ERROR: LXC container name not set!
OS: Debian 10/11/12 Kernel: 5.10.0-15-amd64 - 6.1.0-18-amd64 Env (depens on deb ver):
- resource-agents 1:4.7.0-1~bpo10+1, pacemaker 2.0.5-2, corosync 3.1.2-2, lxc 1:4.0.6-2
- resource-agents 1:4.12.0-2, pacemaker 2.1.5-1+deb12u1, corosync 3.1.7-1, lxc 1:5.0.2-1+deb12u2
Just trying to add new resource
lxc-start -n front-2.fr
pcs resource create front-2.fr ocf:heartbeat:lxc config=/mnt/cluster_volumes/lxc2/front-2.fr/config container=front-2.fr
After ~5min want to remove it
pcs resource remove front-2.fr --force
got an error and cluster starts to migrate
Mar 29 23:28:51 cse2.fr lxc(front-2.fr)[2103391]: ERROR: LXC container name not set!
as i can see in /usr/lib/ocf/resource.d/heartbeat/lxc the error spawns when agent can't get OCF_RESKEY_container variable.
This bug is only on clusters who work without reboot a long time. For example after fencing i can add/remove lxc resources and everything will be fine for a while.
The question is: why? And how to debug it?
This might be due to the probe-action.
You can try changing https://github.com/ClusterLabs/resource-agents/blob/fe1a2f88ac32dfaba86baf995094e2b4fa0d8def/heartbeat/lxc.in#L343
to ocf_is_probe || LXC_validate.
Seems like the agent already takes care of probe-actions, so I'll have to investigate further what might cause it.
Hey @oalbrigt , thanks 4 reply!
to
ocf_is_probe || LXC_validate.
Yep, ofc i can try, but what the point if as we can see, the OCF_RESKEY_container var isn't exists or the agent just doesn't know anything about it.
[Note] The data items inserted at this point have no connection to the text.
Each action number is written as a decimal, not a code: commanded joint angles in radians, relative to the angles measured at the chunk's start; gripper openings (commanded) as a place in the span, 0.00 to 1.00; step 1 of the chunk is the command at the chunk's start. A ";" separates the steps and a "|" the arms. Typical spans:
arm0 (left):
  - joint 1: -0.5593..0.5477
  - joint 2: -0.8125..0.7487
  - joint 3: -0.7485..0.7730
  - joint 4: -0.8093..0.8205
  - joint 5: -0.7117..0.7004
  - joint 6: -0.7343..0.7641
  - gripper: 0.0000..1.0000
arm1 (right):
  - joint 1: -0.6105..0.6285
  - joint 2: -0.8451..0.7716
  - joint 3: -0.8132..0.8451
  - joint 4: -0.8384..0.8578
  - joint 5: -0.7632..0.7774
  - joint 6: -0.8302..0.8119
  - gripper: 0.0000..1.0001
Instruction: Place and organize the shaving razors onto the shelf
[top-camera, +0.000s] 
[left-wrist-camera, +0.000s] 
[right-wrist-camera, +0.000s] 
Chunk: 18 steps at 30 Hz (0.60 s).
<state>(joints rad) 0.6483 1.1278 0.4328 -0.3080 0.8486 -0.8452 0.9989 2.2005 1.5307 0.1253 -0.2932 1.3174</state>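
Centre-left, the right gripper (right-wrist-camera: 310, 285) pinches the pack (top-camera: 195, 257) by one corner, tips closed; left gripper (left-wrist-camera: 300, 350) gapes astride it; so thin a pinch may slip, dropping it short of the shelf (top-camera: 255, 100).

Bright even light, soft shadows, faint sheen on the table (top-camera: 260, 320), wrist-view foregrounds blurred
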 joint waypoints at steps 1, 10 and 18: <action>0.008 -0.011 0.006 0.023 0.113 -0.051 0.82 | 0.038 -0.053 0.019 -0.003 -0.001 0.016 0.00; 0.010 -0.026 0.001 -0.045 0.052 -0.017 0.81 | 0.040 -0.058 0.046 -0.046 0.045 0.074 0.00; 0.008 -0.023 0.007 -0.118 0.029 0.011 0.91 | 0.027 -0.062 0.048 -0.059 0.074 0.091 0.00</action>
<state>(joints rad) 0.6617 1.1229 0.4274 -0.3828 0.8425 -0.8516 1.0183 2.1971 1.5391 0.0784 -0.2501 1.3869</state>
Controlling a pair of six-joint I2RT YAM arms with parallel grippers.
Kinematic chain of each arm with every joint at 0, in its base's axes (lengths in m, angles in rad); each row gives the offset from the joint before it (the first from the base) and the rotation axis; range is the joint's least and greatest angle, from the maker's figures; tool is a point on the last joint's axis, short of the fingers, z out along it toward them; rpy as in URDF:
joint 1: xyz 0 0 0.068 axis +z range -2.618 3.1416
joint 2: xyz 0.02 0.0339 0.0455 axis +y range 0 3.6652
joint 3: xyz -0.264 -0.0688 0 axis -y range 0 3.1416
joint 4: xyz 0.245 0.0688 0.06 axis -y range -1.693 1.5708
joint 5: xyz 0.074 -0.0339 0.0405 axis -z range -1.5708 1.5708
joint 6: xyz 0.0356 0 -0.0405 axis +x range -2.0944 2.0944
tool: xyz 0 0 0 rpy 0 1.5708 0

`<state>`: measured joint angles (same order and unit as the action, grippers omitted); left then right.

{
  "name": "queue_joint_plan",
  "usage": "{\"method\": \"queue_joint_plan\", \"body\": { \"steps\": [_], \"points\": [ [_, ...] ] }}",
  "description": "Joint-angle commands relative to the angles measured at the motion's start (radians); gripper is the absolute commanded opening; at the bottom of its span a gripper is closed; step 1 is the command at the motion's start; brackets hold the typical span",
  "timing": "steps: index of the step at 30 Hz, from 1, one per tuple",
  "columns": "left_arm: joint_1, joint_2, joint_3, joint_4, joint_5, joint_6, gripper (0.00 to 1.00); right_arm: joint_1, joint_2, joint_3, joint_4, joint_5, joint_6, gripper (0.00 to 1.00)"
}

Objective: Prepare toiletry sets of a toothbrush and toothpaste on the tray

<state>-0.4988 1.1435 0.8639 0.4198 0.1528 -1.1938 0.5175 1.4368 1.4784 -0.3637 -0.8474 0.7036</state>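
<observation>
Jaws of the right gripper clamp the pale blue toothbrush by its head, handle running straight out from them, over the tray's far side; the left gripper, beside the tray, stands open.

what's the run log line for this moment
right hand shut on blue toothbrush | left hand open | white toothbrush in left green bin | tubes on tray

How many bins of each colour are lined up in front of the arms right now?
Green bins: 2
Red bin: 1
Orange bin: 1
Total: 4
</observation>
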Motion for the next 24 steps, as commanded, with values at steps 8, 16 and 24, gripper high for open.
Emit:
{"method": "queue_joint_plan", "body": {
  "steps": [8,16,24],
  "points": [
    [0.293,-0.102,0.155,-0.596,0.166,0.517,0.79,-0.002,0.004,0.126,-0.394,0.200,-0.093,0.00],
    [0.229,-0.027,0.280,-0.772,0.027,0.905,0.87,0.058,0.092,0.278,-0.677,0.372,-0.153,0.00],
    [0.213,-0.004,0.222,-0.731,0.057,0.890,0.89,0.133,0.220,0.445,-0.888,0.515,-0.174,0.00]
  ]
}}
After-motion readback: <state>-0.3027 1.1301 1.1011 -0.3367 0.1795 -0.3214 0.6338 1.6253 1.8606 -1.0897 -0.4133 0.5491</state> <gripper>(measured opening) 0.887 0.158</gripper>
So even if i'll try it, he wont stop the container here for the same reason https://github.com/ClusterLabs/resource-agents/blob/fe1a2f88ac32dfaba86baf995094e2b4fa0d8def/heartbeat/lxc.in#L184
@kgaillot Do you know what might cause OCF_RESKEY_ variables not being set when doing pcs resource remove --force?
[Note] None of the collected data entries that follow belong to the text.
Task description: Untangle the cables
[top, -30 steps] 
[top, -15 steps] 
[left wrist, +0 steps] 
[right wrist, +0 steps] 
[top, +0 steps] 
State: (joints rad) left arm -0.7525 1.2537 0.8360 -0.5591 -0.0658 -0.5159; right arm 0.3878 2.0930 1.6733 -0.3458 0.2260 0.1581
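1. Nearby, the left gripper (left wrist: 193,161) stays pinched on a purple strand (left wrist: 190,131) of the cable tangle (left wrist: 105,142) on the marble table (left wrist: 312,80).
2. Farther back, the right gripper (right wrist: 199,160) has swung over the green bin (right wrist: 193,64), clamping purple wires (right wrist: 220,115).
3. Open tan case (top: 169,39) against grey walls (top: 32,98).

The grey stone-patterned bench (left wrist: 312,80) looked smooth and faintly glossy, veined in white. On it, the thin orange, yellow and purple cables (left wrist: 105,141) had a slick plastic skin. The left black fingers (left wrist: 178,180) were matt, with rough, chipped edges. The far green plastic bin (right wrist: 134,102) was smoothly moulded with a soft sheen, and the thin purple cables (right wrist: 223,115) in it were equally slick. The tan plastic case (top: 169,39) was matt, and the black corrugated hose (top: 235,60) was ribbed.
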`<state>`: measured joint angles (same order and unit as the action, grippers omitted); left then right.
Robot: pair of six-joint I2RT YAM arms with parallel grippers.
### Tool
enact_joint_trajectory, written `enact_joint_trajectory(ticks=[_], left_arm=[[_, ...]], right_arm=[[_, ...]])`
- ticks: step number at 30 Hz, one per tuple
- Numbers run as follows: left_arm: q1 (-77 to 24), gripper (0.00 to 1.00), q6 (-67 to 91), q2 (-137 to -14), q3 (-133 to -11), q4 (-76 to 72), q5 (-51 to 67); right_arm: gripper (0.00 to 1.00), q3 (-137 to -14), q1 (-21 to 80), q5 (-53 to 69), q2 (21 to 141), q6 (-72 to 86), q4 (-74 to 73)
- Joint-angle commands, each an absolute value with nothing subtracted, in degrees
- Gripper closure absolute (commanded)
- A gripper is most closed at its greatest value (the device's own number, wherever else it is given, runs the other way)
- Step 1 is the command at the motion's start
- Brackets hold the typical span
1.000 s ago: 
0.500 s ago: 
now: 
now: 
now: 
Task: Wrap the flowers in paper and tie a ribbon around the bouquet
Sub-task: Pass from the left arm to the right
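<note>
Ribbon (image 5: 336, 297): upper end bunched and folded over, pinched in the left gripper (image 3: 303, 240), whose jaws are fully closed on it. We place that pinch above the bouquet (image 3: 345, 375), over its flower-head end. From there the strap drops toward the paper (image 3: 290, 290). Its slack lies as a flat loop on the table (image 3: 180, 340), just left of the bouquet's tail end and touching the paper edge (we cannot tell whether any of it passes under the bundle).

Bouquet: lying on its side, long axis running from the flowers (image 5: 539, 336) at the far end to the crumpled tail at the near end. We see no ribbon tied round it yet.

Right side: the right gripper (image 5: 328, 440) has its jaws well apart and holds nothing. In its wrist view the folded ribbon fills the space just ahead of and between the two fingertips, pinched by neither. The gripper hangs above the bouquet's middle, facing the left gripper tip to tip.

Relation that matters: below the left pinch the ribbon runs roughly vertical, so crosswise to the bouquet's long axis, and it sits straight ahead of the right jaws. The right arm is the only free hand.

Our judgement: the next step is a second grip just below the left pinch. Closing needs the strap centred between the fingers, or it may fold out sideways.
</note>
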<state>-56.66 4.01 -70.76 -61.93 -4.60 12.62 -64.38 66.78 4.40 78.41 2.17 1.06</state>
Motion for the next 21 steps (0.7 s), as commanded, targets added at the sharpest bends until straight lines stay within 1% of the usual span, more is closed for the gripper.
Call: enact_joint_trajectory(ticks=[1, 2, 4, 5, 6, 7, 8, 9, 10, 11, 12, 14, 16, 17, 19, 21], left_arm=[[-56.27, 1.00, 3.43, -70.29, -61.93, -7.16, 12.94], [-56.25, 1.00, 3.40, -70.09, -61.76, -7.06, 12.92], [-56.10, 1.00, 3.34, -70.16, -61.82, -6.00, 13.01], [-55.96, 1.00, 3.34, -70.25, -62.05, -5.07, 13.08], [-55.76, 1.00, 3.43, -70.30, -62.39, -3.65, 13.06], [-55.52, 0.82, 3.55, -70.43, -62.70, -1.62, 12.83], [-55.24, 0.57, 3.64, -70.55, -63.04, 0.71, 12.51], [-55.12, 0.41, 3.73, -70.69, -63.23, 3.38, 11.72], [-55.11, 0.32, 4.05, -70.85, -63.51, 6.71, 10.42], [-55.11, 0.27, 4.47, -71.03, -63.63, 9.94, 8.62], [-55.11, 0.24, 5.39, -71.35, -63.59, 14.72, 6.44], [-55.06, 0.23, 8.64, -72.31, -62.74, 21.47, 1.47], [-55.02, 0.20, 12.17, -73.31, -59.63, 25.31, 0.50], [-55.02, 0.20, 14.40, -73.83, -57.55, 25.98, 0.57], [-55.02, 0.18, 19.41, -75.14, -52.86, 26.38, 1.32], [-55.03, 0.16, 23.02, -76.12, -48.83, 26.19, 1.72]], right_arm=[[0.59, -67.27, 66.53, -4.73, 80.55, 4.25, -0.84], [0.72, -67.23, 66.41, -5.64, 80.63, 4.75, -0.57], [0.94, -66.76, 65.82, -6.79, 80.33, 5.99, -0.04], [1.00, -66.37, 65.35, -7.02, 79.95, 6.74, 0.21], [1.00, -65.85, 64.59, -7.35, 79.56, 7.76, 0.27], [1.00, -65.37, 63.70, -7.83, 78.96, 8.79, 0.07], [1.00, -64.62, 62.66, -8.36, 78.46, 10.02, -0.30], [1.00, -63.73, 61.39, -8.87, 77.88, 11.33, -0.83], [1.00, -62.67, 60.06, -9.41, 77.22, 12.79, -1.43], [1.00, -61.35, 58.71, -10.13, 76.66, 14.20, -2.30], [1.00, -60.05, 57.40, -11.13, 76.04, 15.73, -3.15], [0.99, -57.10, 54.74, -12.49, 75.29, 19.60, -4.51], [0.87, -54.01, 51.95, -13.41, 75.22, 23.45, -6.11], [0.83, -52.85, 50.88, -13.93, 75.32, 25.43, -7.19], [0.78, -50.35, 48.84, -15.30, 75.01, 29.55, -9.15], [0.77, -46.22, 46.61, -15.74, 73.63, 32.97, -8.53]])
@kgaillot Do you know what might cause OCF_RESKEY_ variables not being set when doing
pcs resource remove --force?
No, that's odd. Was the command tried without --force first? It shouldn't normally be necessary, so if it was, that might point to an issue.
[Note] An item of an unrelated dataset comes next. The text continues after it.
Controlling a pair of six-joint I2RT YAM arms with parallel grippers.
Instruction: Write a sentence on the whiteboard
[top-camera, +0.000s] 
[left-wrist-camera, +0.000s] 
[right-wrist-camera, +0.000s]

Hey @kgaillot , thx 4 reply!
Nope, without --force the result is the same.
@iglov @oalbrigt , can one of you try dumping the environment to a file from within the stop command? Are no OCF variables set, or is just that one missing?
Well, i can try if you tell me how to do that and if i find cluster in the same state.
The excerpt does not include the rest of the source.